• [WHAT NEEDS TO BE DONE]
Would you reproduce the whole listing exactly, minus its images?

[SUPPLIED INFORMATION Boundary: Start]

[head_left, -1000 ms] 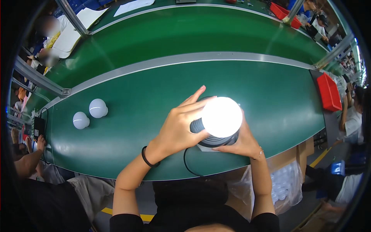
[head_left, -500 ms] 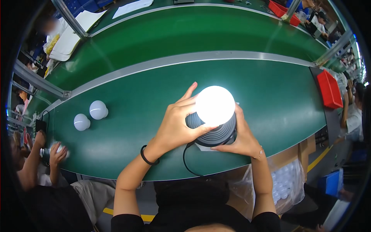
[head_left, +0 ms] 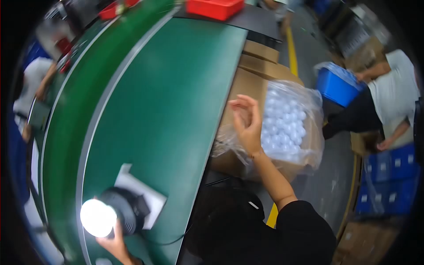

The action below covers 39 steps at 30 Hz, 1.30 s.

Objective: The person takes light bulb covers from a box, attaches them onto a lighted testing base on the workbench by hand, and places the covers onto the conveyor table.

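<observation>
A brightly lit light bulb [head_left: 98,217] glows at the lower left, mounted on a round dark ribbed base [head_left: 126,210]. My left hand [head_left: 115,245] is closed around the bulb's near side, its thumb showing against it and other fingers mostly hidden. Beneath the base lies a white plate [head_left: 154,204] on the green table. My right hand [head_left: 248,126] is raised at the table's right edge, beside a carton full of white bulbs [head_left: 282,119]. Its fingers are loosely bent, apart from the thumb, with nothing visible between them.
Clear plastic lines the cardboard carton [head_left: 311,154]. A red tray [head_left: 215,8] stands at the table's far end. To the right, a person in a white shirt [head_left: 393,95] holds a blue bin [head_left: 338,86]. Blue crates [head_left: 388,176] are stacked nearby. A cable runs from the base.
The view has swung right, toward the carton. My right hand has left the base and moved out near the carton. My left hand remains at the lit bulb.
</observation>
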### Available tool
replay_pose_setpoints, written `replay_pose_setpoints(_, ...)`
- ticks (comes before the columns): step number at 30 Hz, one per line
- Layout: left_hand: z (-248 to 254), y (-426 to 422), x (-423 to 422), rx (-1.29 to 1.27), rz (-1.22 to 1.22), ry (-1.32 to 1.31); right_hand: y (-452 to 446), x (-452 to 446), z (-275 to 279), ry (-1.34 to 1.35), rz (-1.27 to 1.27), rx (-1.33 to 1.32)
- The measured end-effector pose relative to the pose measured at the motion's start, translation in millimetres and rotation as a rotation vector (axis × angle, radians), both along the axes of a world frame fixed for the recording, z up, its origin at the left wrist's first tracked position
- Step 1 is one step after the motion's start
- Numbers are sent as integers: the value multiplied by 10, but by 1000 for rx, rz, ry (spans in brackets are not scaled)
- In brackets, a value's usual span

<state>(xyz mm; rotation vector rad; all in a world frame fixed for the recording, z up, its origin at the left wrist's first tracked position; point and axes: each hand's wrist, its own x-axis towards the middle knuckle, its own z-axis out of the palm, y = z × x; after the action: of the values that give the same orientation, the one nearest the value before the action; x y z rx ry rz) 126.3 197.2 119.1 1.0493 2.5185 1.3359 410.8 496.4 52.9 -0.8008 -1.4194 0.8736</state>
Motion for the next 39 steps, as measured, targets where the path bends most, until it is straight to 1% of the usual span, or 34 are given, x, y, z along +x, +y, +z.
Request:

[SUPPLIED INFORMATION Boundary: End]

• [SOLUTION TO THIS TASK]
[head_left, -1000 ms] 
[head_left, -500 ms] 
[head_left, +0 ms] 

The action below covers 39 steps at 30 Hz, 1.30 s.

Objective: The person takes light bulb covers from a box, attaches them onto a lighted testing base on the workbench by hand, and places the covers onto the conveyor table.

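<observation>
A brightly lit light bulb [head_left: 98,217] glows at the lower left, mounted on a round dark ribbed base [head_left: 126,210]. My left hand [head_left: 115,245] is closed around the bulb's near side, its thumb showing against it and other fingers mostly hidden. Beneath the base lies a white plate [head_left: 154,204] on the green table. My right hand [head_left: 248,126] is raised at the table's right edge, beside a carton full of white bulbs [head_left: 282,119]. Its fingers are loosely bent, apart from the thumb, with nothing visible between them.
Clear plastic lines the cardboard carton [head_left: 311,154]. A red tray [head_left: 215,8] stands at the table's far end. To the right, a person in a white shirt [head_left: 393,95] holds a blue bin [head_left: 338,86]. Blue crates [head_left: 388,176] are stacked nearby. A cable runs from the base.
The view has swung right, toward the carton. My right hand has left the base and moved out near the carton. My left hand remains at the lit bulb.
</observation>
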### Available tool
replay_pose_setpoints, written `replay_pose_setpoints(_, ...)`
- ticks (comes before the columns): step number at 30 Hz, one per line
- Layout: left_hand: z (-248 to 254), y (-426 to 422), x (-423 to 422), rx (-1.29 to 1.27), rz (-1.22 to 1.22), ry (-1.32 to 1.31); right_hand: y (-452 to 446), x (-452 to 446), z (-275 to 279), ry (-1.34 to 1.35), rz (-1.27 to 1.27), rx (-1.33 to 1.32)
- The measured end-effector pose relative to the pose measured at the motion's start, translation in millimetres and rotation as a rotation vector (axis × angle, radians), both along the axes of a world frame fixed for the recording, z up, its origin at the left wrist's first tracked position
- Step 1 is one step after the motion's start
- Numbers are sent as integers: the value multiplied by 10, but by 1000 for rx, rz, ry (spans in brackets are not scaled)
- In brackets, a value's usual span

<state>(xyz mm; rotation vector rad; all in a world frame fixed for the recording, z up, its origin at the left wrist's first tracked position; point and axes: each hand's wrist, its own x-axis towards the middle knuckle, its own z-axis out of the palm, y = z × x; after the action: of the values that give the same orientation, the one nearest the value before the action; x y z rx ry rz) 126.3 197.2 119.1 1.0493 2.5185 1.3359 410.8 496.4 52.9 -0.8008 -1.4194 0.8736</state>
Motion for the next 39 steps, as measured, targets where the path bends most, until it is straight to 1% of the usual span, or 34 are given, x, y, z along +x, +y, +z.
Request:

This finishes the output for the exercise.